Así terminó, entre lloros al fin de alegría de los cuatro niños y la serena actitud del padre, aquella odisea aérea que Azulejo había tramado para su angustia de unos largos minutos y sus relativos estropicios corporales. Aparte de los varios rasguños que sangraban por piernas y rostro, al engancharse el pie derecho en una rama se le produjo un esguince que le producía agudos dolores impidiéndole caminar. El padre enganchó rápidamente el macho al tílburi y sin perder un minuto, olvidando incluso la comida que habían traído preparada por la madre —se la comerían de camino—, emprendieron el regreso al pueblo. Había que llevar a Azulejo al médico para que le curara los arañazos y, sobre todo, le vendara el pie lastimado. El chicuelo, ya repuesto del susto pero bastante humillado por el mal resultado de lo que para él era algo más que una travesura imprudente, miraba a su padre sentado con él en el asiento delantero, las riendas del macho en las manos y extrañamente silencioso. ¿No le iba a echar una bronca muy severa con el anuncio de un castigo bien merecido? El muchacho recordó el episodio de un par de años antes cuando su padre le descubrió robando peras en el corral del tío Manolo. ¿Volvería a aplicarle el mismo castigo aparentemente inocuo pero que a la postre tanto le hizo rabiar? El castigo no se repitió. Sólo tuvo que prometer al padre, seriamente pero que muy seriamente, que no volvería a subirse a ningún árbol y, sobre todo, nunca a la gran encina. ¿Cumplió la promesa? Si Azulejo hubiera tenido el don de presciencia se habría visto a sí mismo, incumplidor inveterado de promesas razonables, subido a un alto y viejo manzano en un jardín de Normandía aserrando una gruesa rama semipodrida que, de golpe, se le vino encima de la cabeza abriéndole una brecha por la que empezó a sangrar abundantemente. El grave accidente que pudo costarle muy caro le llevó, al volante del coche su mujer y él con la cabeza envuelta en toallas bien apretadas, al hospital de la ciudad de Evreux donde tuvieron que ponerle quince puntos de sutura y un vendaje que hubo de llevar durante diez días. Hacía cincuenta años del otro accidente de la gran encina que no llegó a ser grave. Ejemplo manifiesto de que el hombre es el animal que tropieza diez, cien veces en la misma piedra.
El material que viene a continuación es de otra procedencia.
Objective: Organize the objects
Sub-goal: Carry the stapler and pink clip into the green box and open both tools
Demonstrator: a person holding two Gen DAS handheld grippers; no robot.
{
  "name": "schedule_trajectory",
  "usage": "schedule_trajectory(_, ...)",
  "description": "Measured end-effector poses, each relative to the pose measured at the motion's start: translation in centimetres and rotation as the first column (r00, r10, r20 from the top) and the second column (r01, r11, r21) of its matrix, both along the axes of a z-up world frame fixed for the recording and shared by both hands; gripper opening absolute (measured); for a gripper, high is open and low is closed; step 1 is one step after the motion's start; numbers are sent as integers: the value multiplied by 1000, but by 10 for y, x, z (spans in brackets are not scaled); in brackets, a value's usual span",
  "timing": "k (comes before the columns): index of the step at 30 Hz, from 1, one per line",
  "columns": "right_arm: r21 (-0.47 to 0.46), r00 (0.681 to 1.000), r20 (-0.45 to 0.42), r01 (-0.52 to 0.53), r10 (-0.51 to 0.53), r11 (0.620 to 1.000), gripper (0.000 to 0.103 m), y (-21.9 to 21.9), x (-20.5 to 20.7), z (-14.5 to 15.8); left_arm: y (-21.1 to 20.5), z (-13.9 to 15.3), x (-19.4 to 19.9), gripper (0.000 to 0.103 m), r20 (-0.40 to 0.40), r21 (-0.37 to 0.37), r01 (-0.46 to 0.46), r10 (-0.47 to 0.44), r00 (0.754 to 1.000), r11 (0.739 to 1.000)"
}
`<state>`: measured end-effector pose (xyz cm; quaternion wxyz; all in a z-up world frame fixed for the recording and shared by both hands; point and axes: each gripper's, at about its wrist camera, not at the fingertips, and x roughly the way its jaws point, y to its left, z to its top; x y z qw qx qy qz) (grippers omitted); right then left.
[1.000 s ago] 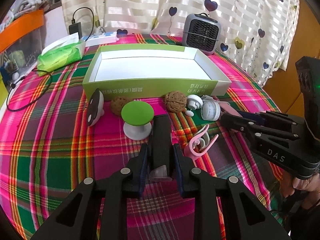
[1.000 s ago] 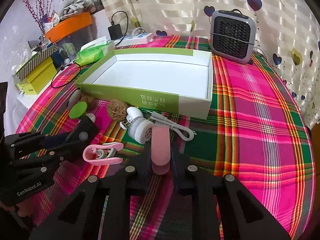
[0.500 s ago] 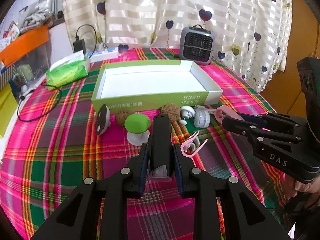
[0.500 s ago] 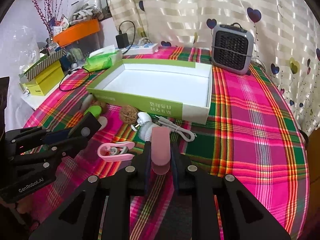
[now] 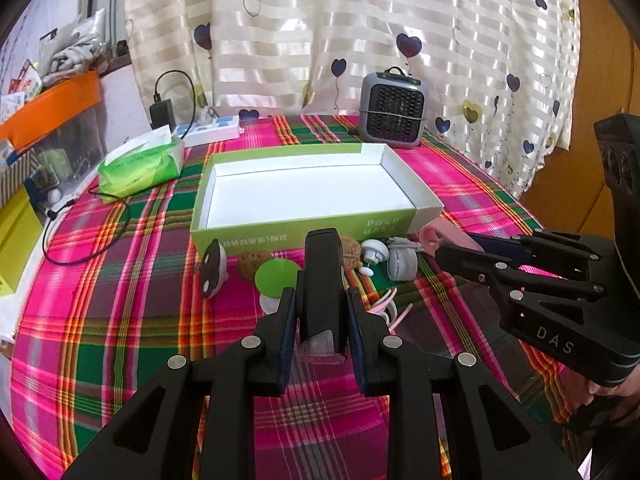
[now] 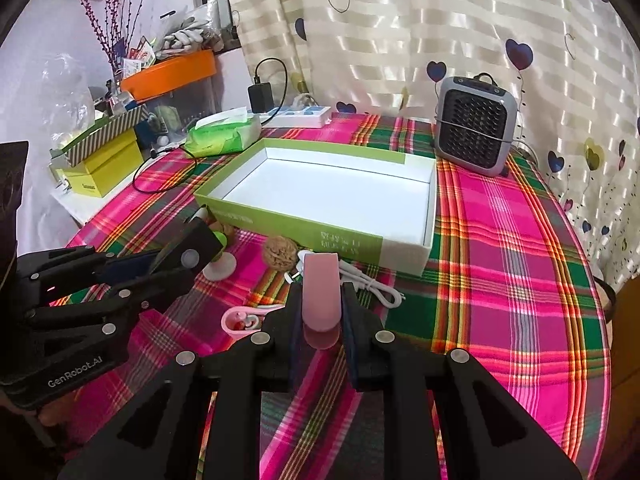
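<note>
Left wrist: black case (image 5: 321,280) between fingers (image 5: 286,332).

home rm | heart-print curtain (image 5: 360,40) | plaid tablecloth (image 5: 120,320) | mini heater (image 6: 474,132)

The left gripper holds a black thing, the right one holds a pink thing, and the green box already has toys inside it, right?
Not quite. The green box is empty, as the right wrist view shows. The left gripper does hold the black thing, and the right gripper the pink thing.
</note>
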<state>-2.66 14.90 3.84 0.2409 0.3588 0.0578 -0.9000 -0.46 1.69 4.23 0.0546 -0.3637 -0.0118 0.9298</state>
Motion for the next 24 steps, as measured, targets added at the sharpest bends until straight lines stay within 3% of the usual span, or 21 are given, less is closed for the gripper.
schedule_trajectory(24, 23, 999, -21, -24, 24, 999, 19, -28, -60, 10, -8, 12, -66, 22, -27, -17, -32, 32, 999, 999)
En cuanto a su venerada gran encina de la finca del abuelo, a la que ya nunca osó subirse, pasó a otras manos al venderse la finca veinte años más tarde. Mucho tiempo después, al pasar con el coche junto a la antigua casa de labranza familiar, lo primero que pudo observar fue, no la formidable encina, sino su ausencia: la habían cortado de raíz. Fue como si le hubieran cortado a él un buen trozo, lleno de maravillas y ensueños, de su infancia. Nunca más volvió por aquel lugar a orillas del río Alberche.